◆ **Action item**: Return every line of the listing that includes the string "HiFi".

◆ **Data section**:
========================
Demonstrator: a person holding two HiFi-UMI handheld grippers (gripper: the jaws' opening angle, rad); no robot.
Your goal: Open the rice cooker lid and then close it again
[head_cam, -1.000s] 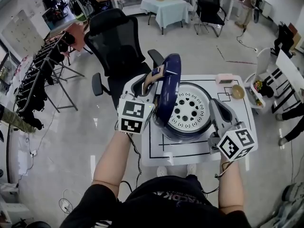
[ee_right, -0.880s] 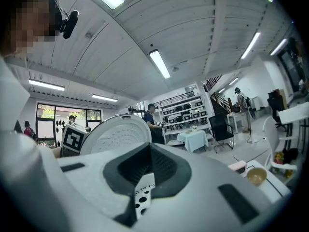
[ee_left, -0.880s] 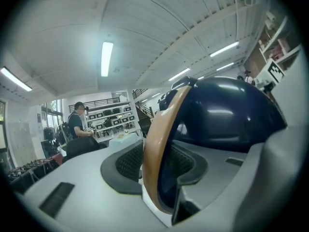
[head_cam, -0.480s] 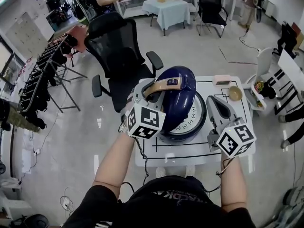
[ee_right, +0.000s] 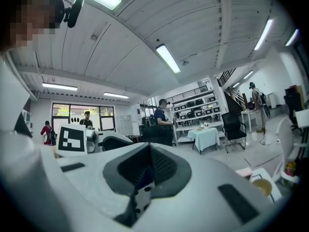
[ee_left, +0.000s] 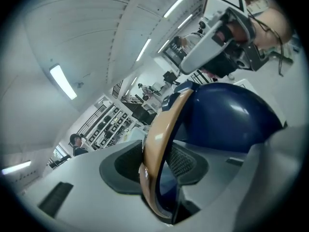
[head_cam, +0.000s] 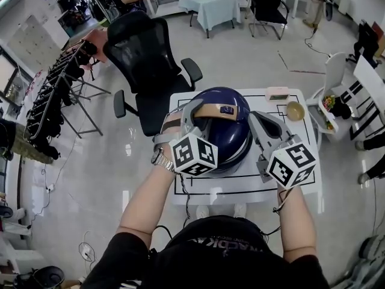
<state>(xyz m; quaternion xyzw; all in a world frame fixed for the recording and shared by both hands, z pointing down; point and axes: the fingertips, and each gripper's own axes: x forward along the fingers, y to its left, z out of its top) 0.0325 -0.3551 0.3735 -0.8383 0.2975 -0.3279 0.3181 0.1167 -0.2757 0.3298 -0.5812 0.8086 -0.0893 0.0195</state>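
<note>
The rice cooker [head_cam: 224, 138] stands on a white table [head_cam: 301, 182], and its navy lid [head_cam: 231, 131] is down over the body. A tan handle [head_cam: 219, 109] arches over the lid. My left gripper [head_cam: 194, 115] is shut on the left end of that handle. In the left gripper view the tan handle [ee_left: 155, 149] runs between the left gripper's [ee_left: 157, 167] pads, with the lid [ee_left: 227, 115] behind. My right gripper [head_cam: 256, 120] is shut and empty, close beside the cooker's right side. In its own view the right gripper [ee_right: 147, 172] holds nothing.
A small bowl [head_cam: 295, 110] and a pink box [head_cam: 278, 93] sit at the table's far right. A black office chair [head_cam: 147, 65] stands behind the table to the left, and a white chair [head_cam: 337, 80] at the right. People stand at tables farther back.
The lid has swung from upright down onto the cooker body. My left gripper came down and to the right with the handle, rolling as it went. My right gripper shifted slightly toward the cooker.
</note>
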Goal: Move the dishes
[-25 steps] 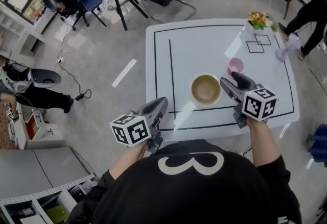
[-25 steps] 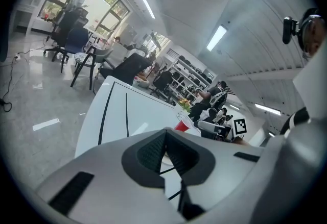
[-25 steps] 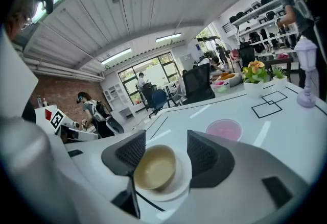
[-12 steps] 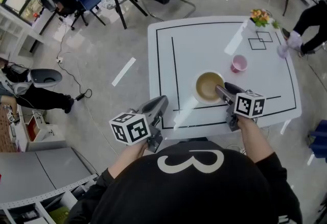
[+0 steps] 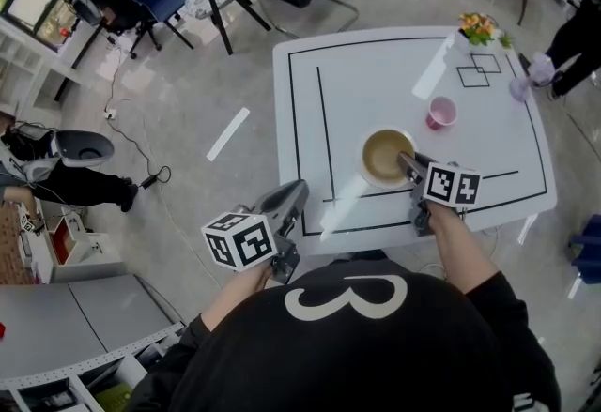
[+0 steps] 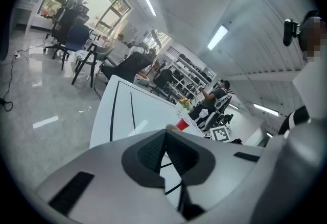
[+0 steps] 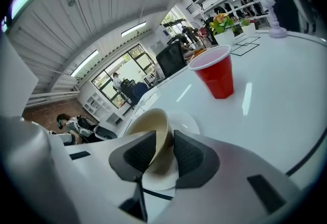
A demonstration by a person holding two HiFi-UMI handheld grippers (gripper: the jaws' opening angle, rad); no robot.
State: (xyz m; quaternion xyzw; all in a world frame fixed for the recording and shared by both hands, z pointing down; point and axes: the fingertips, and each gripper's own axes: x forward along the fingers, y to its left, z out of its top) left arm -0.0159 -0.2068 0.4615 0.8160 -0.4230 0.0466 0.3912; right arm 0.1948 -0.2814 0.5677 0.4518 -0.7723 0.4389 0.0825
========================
◆ **Reply**:
Demonstrator: a person holding two HiFi-UMI handheld grippers (gripper: the jaws' opening angle, rad); no robot.
A demonstration by a person holding two HiFi-UMI handheld grippers (gripper: the jaws' opening angle, rad); no robot.

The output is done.